Weeks went by. Then, one Monday morning: alert fatigue gave way to real alarms. Someone had found that open port. Personal data from 10,000 users was exposed.

What it cost them:

  • $1M in cleanup and legal fees
  • Emergency drift detection tooling (too late)
  • Damaged trust inside and outside the company

Case 2: RetailRevamp LLC — Performance Problems That Weren’t in Code

This team used Terraform and Kubernetes to manage microservices. But one late night, a developer changed autoscaling settings manually in the K8s dashboard.

It worked—for a while.

Then a major campaign hit. Traffic spiked. The infrastructure tried to scale, but Terraform’s expectations clashed with reality. Nodes spun up and shut down unpredictably.

The fallout:

  • $300K in lost sales over two days
  • Engineers stuck in damage control
  • Angry customers. A competitive market. Not great timing.

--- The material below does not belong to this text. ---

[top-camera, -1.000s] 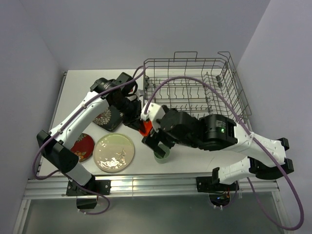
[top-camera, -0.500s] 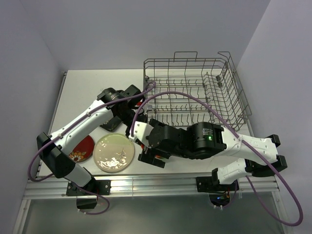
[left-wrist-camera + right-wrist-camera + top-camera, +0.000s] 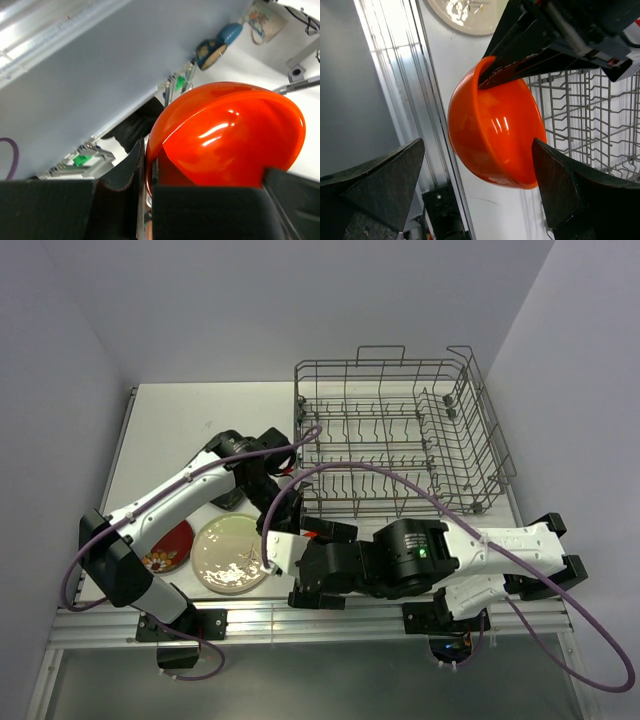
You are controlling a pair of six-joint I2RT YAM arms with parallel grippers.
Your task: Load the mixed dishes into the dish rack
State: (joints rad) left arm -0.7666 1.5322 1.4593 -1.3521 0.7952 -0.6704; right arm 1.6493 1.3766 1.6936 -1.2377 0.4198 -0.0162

Why terraform plan Isn’t Telling the Whole Story

Here’s the deal.

When you run terraform plan, you’re asking, “If I apply this code, what changes?”

But Terraform is checking the code against its state file—not against what’s actually running in the cloud.

If someone tweaks a resource manually, or a third-party tool updates settings behind the scenes, Terraform doesn’t know. Not unless:

  • You run a terraform refresh
  • And your code now conflicts with what’s live

Otherwise? Silence.

It’s like driving with a fogged-up mirror and hoping the road behind you is still clear.


Build a Workflow That Fights Drift

Drift detection shouldn’t be a post-mortem. It needs to be part of your day-to-day.

Here’s how to stay ahead of it.

1. Automate Your Drift Checks

Make drift detection part of your CI/CD pipeline:

  • Terraform Refresh + Diff: Automate periodic terraform refresh runs and compare changes
  • AWS Config: Tracks changes across your AWS environment
  • Third-Party Tools:
    • Bridgecrew, Checkov: Compare your Terraform code to actual cloud resources
    • Infracost, CloudQuery: Help tie drift to costs and security

2. Use GitOps and Immutable Deployments

Tools like ArgoCD or Flux keep your deployed state in sync with your repo.

If something drifts, they’ll:

  • Alert you
  • Or auto-fix it by redeploying the desired state

Either way, you stay in control.


Quick Checks You Can Start Using Today

Sometimes, small steps catch big issues. Here are a couple of practical checks.

✅ Double-Check Security Groups from the CLI

aws ec2 describe-security-groups --group-ids sg-12345678 --query 'SecurityGroups[*].IpPermissions[]'

This shows you exactly what’s exposed—no matter what Terraform thinks.

✅ Lock Down S3 Buckets in Code

resource "aws_s3_bucket" "my_private_bucket" {
  bucket = "my-secure-bucket"
  acl    = "private"

  block_public_acls       = true
  ignore_public_acls      = true
  block_public_policy     = true
  restrict_public_buckets = true
}

Even if someone makes a manual change, this config keeps your bucket private.


The Bottom Line

Drift isn’t rare. It’s inevitable.

Depending only on terraform plan is like assuming your house is safe just because the doors used to be locked.

Real-world infrastructure is messy. People make changes. Tools go rogue. Stuff breaks.

A solid drift detection strategy isn’t about paranoia—it’s about visibility. It gives you a shot at catching the silent problems before they turn into costly outages.

So don’t wait for the breach, the performance dip, or the angry phone call.

Start looking for drift before it finds you.